Problem to work on: All of the listing should be returned as written, apart from any picture in it.

Source records:
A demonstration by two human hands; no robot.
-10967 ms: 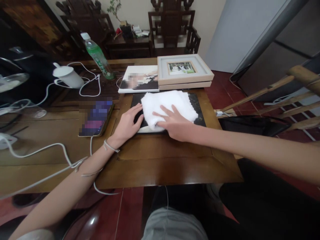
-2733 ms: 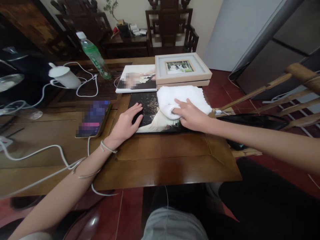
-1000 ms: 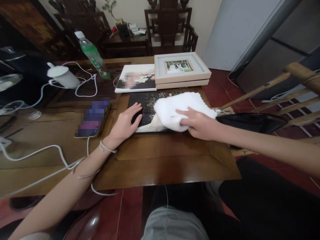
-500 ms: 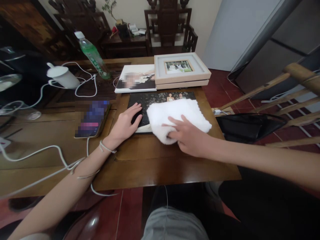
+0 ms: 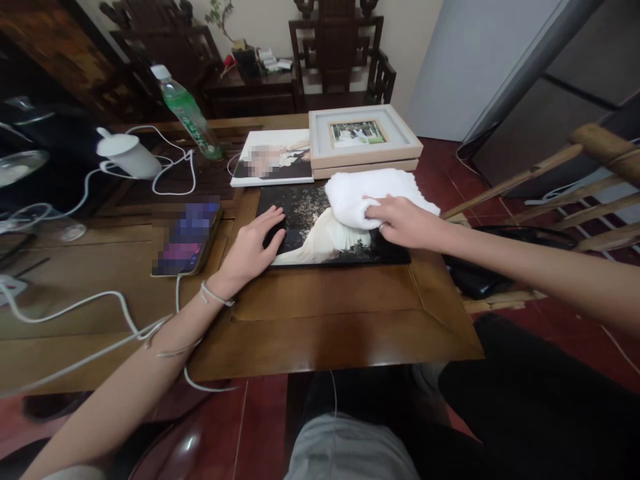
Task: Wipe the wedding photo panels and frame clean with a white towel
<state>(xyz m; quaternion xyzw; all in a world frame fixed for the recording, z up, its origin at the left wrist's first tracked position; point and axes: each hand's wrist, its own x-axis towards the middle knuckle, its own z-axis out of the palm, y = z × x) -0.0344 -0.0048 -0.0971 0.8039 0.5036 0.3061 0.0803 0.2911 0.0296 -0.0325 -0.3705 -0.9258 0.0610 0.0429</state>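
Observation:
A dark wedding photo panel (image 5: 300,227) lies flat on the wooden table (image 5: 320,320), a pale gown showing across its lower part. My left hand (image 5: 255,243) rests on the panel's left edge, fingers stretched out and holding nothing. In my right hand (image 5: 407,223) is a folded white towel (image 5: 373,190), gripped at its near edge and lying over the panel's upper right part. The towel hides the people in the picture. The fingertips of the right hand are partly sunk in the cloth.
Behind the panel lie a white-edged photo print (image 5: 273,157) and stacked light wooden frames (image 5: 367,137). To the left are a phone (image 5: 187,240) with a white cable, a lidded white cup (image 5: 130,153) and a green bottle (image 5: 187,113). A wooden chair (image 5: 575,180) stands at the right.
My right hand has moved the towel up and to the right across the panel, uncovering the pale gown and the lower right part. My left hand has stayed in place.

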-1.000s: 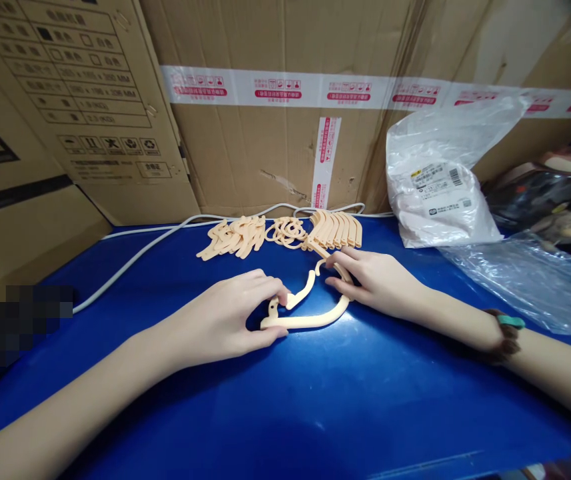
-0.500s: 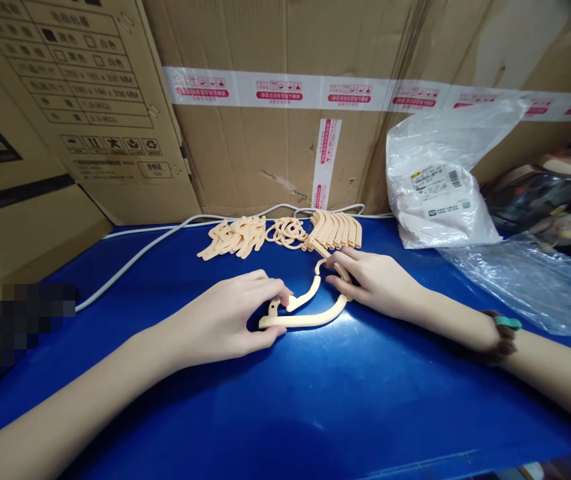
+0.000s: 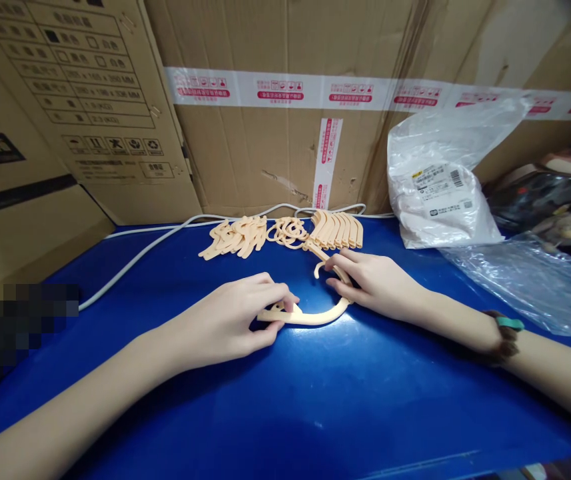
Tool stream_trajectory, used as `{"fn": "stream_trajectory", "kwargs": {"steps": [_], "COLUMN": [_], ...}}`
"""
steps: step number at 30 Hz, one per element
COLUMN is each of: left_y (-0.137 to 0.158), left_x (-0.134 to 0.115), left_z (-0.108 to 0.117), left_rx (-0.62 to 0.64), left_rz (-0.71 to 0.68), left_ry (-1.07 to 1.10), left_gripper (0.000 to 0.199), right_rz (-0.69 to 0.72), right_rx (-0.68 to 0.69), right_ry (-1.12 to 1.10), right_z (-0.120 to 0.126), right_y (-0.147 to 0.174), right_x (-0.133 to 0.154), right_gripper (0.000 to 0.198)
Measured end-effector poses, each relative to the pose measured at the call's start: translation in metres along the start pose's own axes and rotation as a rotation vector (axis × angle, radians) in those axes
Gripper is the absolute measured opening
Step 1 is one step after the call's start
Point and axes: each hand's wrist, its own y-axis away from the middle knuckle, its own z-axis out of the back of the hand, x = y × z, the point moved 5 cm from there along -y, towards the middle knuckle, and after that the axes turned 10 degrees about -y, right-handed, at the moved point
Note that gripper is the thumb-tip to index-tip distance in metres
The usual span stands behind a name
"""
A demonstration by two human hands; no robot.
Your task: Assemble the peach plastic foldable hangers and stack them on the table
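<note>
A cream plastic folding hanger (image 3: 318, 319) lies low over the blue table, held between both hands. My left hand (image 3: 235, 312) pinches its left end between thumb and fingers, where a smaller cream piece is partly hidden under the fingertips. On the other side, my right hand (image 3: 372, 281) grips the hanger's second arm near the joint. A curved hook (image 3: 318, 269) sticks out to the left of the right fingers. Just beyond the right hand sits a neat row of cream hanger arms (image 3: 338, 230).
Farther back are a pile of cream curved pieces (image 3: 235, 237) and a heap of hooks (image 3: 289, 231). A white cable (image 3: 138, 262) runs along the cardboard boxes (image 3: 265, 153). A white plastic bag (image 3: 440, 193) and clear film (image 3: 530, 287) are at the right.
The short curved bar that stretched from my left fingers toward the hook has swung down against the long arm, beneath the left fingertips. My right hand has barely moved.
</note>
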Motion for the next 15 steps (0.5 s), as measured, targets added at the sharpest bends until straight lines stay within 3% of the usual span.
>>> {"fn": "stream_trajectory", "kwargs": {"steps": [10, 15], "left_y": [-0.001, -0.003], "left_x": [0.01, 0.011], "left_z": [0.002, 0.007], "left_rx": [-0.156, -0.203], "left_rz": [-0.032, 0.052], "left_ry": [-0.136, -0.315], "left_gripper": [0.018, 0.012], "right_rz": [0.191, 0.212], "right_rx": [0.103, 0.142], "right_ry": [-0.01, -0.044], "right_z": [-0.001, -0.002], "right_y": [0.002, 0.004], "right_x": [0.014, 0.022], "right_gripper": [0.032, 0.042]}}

Task response:
A demonstration by two human hands; no robot.
-10967 ms: 
-2733 ms: 
-1000 ms: 
-500 ms: 
+0 ms: 
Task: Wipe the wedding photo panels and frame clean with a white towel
<state>(xyz m; quaternion xyzw; all in a world frame fixed for the recording, z up, its origin at the left wrist's first tracked position; point and axes: each hand's wrist, its own x-axis towards the middle knuckle, its own z-axis out of the palm, y = z × x) -0.0344 -0.0048 -0.0971 0.8039 0.5036 0.3061 0.0803 0.2911 0.0296 -0.0325 -0.3705 -0.9258 0.0610 0.0429</state>
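Observation:
A dark wedding photo panel (image 5: 300,227) lies flat on the wooden table (image 5: 320,320), a pale gown showing across its lower part. My left hand (image 5: 255,243) rests on the panel's left edge, fingers stretched out and holding nothing. In my right hand (image 5: 407,223) is a folded white towel (image 5: 373,190), gripped at its near edge and lying over the panel's upper right part. The towel hides the people in the picture. The fingertips of the right hand are partly sunk in the cloth.
Behind the panel lie a white-edged photo print (image 5: 273,157) and stacked light wooden frames (image 5: 367,137). To the left are a phone (image 5: 187,240) with a white cable, a lidded white cup (image 5: 130,153) and a green bottle (image 5: 187,113). A wooden chair (image 5: 575,180) stands at the right.
My right hand has moved the towel up and to the right across the panel, uncovering the pale gown and the lower right part. My left hand has stayed in place.
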
-1.000s: 
-0.500s: 
+0.000s: 
Tool stream_trajectory, used as `{"fn": "stream_trajectory", "kwargs": {"steps": [_], "COLUMN": [_], ...}}`
"""
steps: step number at 30 Hz, one per element
COLUMN is each of: left_y (-0.137 to 0.158), left_x (-0.134 to 0.115), left_z (-0.108 to 0.117), left_rx (-0.62 to 0.64), left_rz (-0.71 to 0.68), left_ry (-1.07 to 1.10), left_gripper (0.000 to 0.199), right_rz (-0.69 to 0.72), right_rx (-0.68 to 0.69), right_ry (-1.12 to 1.10), right_z (-0.120 to 0.126), right_y (-0.147 to 0.174), right_x (-0.133 to 0.154), right_gripper (0.000 to 0.198)
Measured end-effector poses, each relative to the pose measured at the call's start: translation in metres along the start pose's own axes and rotation as a rotation vector (axis × angle, radians) in those axes
Gripper is the absolute measured opening
Step 1 is one step after the call's start
Point and axes: each hand's wrist, its own y-axis away from the middle knuckle, its own z-axis out of the back of the hand, x = y × z, the point moved 5 cm from there along -y, towards the middle knuckle, and after that the axes turned 10 degrees about -y, right-handed, at the moved point
Note that gripper is the thumb-tip to index-tip distance in metres
The usual span stands behind a name
"""
A demonstration by two human hands; no robot.
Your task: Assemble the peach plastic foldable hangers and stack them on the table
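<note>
A cream plastic folding hanger (image 3: 318, 319) lies low over the blue table, held between both hands. My left hand (image 3: 235, 312) pinches its left end between thumb and fingers, where a smaller cream piece is partly hidden under the fingertips. On the other side, my right hand (image 3: 372, 281) grips the hanger's second arm near the joint. A curved hook (image 3: 318, 269) sticks out to the left of the right fingers. Just beyond the right hand sits a neat row of cream hanger arms (image 3: 338, 230).
Farther back are a pile of cream curved pieces (image 3: 235, 237) and a heap of hooks (image 3: 289, 231). A white cable (image 3: 138, 262) runs along the cardboard boxes (image 3: 265, 153). A white plastic bag (image 3: 440, 193) and clear film (image 3: 530, 287) are at the right.
The short curved bar that stretched from my left fingers toward the hook has swung down against the long arm, beneath the left fingertips. My right hand has barely moved.
</note>
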Motion for the next 15 steps (0.5 s), as measured, targets added at the sharpest bends until straight lines stay within 3% of the usual span.
>>> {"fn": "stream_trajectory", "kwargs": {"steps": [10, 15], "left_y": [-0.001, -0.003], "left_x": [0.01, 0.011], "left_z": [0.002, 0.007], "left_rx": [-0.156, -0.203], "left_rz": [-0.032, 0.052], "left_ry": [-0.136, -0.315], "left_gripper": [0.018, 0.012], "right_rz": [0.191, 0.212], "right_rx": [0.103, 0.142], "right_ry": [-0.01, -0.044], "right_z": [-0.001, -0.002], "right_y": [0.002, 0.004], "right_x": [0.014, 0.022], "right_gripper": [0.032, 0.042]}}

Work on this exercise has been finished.